# [EXERCISE]
Nothing but an exact copy of the listing should appear in the response.

# [DATA SEGMENT]
--- START ---

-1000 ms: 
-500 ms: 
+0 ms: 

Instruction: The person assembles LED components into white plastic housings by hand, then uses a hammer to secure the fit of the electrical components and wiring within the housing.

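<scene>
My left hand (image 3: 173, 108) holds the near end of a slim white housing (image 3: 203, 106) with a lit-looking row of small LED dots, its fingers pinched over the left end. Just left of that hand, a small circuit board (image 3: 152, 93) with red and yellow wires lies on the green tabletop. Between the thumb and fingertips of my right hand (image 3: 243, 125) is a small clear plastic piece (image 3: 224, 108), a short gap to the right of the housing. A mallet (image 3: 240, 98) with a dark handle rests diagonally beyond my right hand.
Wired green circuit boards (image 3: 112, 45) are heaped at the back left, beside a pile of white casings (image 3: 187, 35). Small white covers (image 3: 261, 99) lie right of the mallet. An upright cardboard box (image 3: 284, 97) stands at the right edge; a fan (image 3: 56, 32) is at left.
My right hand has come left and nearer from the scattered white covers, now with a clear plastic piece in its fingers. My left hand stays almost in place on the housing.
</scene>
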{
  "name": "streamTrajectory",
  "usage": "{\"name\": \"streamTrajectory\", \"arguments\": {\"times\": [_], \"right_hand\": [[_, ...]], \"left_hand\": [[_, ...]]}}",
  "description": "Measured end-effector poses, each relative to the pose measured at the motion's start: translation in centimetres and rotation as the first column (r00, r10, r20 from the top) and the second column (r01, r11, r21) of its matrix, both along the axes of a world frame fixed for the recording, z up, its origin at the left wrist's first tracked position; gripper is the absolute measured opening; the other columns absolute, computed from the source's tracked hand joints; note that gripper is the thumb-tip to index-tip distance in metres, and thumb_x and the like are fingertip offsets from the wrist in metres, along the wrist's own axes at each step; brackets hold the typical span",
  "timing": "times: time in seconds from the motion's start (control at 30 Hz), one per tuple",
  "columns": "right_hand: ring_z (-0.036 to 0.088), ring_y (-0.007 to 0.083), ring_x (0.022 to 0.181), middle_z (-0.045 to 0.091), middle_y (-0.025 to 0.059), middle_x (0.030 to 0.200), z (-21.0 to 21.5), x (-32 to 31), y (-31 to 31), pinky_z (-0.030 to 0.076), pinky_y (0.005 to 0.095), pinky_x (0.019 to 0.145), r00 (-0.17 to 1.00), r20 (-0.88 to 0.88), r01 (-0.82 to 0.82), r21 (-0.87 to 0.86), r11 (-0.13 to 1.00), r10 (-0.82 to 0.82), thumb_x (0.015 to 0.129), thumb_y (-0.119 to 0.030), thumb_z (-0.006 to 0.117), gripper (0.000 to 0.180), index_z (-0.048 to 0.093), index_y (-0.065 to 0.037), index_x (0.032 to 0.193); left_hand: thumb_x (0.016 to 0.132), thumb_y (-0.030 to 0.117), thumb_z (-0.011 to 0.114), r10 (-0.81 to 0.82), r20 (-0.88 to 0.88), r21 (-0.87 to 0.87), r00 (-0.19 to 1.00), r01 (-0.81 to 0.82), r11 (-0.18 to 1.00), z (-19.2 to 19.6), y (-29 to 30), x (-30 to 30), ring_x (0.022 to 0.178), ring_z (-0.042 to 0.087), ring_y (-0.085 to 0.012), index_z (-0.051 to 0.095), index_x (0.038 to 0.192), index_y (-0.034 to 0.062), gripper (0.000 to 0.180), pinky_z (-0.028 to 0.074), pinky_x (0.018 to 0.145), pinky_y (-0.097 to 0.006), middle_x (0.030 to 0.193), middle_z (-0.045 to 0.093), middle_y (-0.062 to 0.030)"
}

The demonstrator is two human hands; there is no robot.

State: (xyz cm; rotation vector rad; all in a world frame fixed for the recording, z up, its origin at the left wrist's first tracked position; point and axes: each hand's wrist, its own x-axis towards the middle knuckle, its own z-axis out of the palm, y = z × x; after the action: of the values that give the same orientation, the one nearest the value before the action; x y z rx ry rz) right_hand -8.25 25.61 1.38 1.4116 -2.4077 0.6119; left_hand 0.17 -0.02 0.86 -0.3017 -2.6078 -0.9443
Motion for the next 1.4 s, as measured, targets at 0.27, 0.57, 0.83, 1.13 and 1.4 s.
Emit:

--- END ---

# [THE ANSWER]
-1000 ms: 
-500 ms: 
+0 ms: 

Instruction: The person assembles LED components into white plastic housings by hand, then uses a hammer to secure the fit of the electrical components and wiring within the housing.

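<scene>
My left hand (image 3: 173, 108) holds the near end of a slim white housing (image 3: 203, 106) with a lit-looking row of small LED dots, its fingers pinched over the left end. Just left of that hand, a small circuit board (image 3: 152, 93) with red and yellow wires lies on the green tabletop. Between the thumb and fingertips of my right hand (image 3: 243, 125) is a small clear plastic piece (image 3: 224, 108), a short gap to the right of the housing. A mallet (image 3: 240, 98) with a dark handle rests diagonally beyond my right hand.
Wired green circuit boards (image 3: 112, 45) are heaped at the back left, beside a pile of white casings (image 3: 187, 35). Small white covers (image 3: 261, 99) lie right of the mallet. An upright cardboard box (image 3: 284, 97) stands at the right edge; a fan (image 3: 56, 32) is at left.
My right hand has come left and nearer from the scattered white covers, now with a clear plastic piece in its fingers. My left hand stays almost in place on the housing.
</scene>
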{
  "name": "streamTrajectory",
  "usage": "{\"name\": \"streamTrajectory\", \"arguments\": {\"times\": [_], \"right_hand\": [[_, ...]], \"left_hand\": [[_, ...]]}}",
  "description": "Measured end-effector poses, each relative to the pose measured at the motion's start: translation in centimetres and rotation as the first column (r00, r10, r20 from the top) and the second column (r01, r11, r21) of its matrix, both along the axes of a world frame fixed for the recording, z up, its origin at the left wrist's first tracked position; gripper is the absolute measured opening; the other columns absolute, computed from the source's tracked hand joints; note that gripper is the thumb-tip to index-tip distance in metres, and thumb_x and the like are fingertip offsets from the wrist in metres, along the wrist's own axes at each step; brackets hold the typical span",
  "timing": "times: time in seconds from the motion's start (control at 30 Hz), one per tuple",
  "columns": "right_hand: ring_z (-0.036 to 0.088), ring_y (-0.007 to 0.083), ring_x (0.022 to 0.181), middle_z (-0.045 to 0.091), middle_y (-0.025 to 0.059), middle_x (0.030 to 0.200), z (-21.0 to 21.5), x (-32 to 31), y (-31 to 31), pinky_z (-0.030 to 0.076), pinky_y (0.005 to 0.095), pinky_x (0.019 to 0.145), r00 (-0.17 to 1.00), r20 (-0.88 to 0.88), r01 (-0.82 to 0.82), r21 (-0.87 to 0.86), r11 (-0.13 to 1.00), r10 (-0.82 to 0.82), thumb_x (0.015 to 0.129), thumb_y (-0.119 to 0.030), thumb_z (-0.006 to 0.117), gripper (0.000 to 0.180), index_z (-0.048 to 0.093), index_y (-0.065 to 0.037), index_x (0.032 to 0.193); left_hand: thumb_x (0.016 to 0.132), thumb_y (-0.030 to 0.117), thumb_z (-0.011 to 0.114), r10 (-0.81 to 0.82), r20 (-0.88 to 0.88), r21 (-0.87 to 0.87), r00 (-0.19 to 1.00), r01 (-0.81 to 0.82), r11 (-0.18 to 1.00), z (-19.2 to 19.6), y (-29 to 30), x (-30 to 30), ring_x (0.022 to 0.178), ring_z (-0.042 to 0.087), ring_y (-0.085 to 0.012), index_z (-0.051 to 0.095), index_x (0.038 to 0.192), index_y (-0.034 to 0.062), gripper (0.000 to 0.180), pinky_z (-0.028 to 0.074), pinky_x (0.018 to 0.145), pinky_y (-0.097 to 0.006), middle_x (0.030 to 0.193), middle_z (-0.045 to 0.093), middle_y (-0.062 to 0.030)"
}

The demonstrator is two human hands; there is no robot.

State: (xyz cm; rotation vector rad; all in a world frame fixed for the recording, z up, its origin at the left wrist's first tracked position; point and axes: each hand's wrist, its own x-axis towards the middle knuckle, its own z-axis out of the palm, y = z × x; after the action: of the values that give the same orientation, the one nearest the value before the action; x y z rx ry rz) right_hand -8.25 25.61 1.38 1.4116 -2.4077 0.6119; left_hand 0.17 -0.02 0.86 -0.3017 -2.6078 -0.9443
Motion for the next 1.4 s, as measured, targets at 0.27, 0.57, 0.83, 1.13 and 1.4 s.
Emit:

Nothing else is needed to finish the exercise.